Quibi debuted with $1.75 billion in financing a new concept for short-form video. But it went bust in about a year. Why? It had a confusing value proposition, bad timing (due to COVID lockdowns), an unclear audience, and didn’t differentiate too strongly from YouTube or TikTok. A case in point that money is not always a product-market fit.

Tips to Beat the 90% Odds

All hope is not lost. There are numerous startups that defy the odds, and they typically share a few common strategies.

  1. Validate early and often: Talk to your customers. Create landing pages before code. Run pre-orders. Achieve small wins in advance of major launches.
  2. Build a strong, balanced team: Find people who not only have different strengths but are also strong and balanced in their own right, and who will push your ideas, not just accept them. Diversity and chemistry are essential.
  3. Stay lean and cash-conscious: Use inexpensive tools. Outsource smartly. Know your burn rate at all times. Treat cash like oxygen.
  4. Constantly talk to users: Users should be at the heart of your product roadmap, not just your marketing efforts. Establish periodic calls or surveys.
  5. Join an accelerator or get a mentor: Startups don’t have to be a one-man show. Good mentors or programs that can open doors, catch issues early, and help you correct your course.
  6. Keep the vision, but know the plan: Pivoting isn’t a failure; it’s adjusting based on what works. Indecisiveness kills more startups than changing the company’s direction.
  7. Learn from failure – yours and others’: Study the failures. Ask questions. If something isn’t working, determine the reason and make a necessary adjustment.

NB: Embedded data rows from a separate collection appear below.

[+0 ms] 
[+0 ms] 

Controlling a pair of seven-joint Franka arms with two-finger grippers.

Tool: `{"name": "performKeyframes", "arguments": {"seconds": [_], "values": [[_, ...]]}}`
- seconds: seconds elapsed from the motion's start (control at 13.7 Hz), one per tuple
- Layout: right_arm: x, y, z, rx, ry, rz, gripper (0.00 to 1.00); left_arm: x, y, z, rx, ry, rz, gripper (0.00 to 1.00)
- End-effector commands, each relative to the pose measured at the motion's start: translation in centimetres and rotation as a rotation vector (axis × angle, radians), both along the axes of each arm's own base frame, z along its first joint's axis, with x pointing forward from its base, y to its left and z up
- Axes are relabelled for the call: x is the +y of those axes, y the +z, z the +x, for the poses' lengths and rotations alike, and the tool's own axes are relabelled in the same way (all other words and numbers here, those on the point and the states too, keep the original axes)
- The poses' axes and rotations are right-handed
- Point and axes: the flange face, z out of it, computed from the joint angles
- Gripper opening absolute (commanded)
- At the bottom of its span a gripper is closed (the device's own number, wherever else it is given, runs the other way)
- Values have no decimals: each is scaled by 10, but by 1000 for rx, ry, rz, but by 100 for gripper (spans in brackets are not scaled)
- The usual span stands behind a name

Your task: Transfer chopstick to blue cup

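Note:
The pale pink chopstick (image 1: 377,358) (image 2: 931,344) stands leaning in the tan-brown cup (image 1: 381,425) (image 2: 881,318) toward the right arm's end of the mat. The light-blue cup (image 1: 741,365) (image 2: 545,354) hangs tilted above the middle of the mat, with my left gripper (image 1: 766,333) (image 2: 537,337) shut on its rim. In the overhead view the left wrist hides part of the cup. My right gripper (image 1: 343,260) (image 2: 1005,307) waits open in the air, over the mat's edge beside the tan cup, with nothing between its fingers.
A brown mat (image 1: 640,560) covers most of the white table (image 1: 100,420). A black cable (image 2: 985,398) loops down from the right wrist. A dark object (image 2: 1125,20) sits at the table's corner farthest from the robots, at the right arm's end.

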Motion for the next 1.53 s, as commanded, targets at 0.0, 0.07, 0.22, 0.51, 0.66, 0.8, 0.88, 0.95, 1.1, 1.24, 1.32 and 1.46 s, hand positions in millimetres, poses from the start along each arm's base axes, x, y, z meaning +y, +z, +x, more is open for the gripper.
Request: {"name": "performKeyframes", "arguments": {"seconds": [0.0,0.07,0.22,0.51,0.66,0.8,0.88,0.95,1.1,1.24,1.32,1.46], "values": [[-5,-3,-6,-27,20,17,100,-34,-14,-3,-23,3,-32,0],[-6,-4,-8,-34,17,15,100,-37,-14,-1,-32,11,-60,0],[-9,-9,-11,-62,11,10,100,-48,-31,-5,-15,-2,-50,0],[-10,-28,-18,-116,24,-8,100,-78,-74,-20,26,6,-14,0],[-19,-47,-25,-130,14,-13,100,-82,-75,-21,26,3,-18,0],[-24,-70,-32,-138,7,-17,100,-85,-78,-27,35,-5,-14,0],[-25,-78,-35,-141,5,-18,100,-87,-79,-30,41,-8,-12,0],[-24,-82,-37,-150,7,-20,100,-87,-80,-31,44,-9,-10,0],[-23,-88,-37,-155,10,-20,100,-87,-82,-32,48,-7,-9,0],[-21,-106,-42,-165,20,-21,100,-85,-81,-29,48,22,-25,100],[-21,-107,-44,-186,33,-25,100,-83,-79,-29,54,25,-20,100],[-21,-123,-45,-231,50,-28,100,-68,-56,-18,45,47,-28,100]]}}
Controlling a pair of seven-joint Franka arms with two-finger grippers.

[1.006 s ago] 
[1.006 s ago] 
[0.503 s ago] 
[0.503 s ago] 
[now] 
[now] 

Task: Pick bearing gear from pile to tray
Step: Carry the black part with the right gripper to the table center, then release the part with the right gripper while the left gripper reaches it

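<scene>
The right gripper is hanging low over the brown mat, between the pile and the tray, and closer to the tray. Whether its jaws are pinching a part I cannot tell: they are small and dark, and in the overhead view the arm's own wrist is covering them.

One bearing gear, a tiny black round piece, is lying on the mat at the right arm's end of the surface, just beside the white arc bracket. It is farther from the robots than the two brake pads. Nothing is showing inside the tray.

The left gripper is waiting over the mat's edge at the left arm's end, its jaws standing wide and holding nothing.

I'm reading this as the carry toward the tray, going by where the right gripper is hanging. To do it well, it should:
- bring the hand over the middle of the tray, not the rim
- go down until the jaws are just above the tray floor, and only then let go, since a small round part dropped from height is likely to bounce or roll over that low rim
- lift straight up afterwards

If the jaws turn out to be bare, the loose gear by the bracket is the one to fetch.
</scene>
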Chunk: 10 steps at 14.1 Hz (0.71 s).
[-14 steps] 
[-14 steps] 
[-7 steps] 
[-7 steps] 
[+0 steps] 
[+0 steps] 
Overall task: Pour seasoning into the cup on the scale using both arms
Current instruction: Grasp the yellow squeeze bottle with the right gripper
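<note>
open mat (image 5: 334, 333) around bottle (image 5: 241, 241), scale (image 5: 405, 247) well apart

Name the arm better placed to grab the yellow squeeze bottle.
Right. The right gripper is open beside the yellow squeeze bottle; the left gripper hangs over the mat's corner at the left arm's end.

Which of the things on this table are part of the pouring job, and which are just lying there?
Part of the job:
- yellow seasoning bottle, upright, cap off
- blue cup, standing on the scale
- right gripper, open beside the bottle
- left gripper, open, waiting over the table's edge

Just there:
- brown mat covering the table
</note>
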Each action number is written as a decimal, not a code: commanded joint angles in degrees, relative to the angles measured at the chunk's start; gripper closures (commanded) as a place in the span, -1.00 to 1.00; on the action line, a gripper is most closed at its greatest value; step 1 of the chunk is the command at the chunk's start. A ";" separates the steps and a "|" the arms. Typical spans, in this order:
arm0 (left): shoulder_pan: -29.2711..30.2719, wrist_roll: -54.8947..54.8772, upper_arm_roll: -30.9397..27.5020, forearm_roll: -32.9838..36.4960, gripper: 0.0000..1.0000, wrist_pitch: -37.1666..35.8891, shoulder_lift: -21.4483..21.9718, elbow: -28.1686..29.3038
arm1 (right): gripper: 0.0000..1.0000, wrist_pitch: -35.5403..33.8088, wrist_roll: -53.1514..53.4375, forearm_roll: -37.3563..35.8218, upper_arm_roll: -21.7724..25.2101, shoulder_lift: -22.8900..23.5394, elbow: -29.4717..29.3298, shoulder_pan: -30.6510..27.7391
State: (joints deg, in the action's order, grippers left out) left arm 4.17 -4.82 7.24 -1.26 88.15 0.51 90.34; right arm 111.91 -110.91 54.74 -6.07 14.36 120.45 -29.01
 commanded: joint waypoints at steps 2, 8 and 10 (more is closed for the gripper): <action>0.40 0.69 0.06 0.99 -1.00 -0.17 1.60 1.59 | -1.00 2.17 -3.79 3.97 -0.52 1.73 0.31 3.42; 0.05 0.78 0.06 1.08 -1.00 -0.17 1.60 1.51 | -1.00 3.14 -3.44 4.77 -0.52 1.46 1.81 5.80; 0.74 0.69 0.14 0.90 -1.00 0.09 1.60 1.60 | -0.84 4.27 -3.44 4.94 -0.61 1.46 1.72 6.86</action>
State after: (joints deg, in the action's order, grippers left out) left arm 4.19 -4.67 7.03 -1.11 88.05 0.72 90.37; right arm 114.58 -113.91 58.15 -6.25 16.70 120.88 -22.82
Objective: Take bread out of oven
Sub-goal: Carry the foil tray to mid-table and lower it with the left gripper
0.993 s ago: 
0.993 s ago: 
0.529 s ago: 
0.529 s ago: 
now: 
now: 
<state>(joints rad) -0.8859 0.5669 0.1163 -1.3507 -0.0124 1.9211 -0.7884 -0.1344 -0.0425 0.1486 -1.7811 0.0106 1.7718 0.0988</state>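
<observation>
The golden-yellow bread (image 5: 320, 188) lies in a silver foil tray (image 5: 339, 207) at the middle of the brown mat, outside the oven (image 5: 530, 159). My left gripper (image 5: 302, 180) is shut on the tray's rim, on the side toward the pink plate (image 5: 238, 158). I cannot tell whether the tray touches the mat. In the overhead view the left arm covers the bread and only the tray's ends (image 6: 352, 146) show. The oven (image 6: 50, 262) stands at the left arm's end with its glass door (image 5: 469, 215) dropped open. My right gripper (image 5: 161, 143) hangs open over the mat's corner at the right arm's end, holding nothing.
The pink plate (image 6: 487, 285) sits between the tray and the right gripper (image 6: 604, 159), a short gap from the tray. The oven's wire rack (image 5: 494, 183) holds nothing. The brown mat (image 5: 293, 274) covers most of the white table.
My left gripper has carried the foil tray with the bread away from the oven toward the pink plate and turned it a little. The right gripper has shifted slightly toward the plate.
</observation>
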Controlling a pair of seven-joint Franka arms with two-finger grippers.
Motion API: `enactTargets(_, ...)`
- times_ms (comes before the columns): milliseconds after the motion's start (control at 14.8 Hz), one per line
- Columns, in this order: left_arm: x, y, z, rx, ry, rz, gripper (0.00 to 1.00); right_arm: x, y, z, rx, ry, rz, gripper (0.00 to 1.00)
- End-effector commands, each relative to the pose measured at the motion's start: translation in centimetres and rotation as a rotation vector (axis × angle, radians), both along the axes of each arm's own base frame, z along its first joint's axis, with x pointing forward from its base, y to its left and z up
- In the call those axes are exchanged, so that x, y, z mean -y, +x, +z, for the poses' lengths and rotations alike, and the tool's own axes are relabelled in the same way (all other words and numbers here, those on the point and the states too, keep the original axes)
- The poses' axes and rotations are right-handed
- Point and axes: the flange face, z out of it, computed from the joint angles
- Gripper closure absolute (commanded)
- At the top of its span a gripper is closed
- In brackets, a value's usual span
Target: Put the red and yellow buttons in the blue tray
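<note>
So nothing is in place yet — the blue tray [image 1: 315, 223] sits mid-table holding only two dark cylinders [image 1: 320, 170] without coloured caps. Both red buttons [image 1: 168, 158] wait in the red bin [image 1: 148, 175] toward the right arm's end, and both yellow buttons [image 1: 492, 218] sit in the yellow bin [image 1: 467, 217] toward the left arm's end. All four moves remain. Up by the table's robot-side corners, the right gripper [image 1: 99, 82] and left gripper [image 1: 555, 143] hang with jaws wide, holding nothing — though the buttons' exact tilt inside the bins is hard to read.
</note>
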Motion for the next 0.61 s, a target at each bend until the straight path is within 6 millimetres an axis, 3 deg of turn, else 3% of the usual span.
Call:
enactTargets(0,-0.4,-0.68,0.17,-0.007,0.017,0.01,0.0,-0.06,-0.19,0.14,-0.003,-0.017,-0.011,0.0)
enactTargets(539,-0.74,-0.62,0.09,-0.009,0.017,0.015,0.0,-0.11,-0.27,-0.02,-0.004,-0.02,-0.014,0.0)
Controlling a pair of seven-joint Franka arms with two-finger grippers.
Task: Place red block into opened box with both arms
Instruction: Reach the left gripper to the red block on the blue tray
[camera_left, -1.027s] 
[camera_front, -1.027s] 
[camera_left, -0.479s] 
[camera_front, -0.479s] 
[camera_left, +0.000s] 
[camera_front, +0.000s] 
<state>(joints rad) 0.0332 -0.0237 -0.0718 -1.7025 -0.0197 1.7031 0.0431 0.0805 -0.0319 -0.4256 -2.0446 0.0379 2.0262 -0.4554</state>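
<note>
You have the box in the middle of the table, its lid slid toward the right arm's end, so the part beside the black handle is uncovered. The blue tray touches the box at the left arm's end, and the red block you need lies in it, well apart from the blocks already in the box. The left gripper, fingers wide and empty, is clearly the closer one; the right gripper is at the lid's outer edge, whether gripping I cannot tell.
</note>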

The Startup Mindset: Traits That Help Founders Beat the Odds

Success is just as much about mentality as it is about tactics. The founders who succeed against all odds frequently share these traits:

  • Resilience: The start-up rollercoaster is a legitimate phenomenon. Founders must possess thick skin, a long view, and the ability to rebound from rejection or slow progress.
  • Adaptability: Markets change, customer needs change, and surprises never cease. However, the best founders pivot when necessary while staying focused.
  • Curiosity: You ask lots of questions. What’s working? What’s not? What are customers saying? You are always learning.
  • Focus: You don’t want founders throwing the kitchen sink at any number of ideas. When people succeed, they often do so because they are doing fewer things, but doing them better.
  • Self-awareness: Being aware of one’s strengths (and weaknesses) allows you to build a more effective team, delegate more effectively, and keep your ego in check.
  • Action orientation: Sweating the details. Execution wins. Founders who build, experiment, and iterate quickly tend to win.

Fortunately, these qualities can be cultivated, not just inherited. Consider them a swinging addition to your startup toolkit.

Final Thoughts

To be clear: There is no guarantee of failure. Yes, the odds are steep. But they’re not insurmountable.

Even the greatest founders failed at first. Some of the best-known companies, such as Airbnb, Slack, and Netflix, almost didn’t survive. It was persistence, learning and a clear-eyed view of the risks that was the difference.

And use these facts as more than just warnings. Let them shape your planning. Employ them in the service of staying humble, staying curious, and staying open to change.

Starting a business is hard. However, it’s also one of the most rewarding things you can do. With the right tools and a mindset based on reality, you’ve already separated the cream from most of the crop.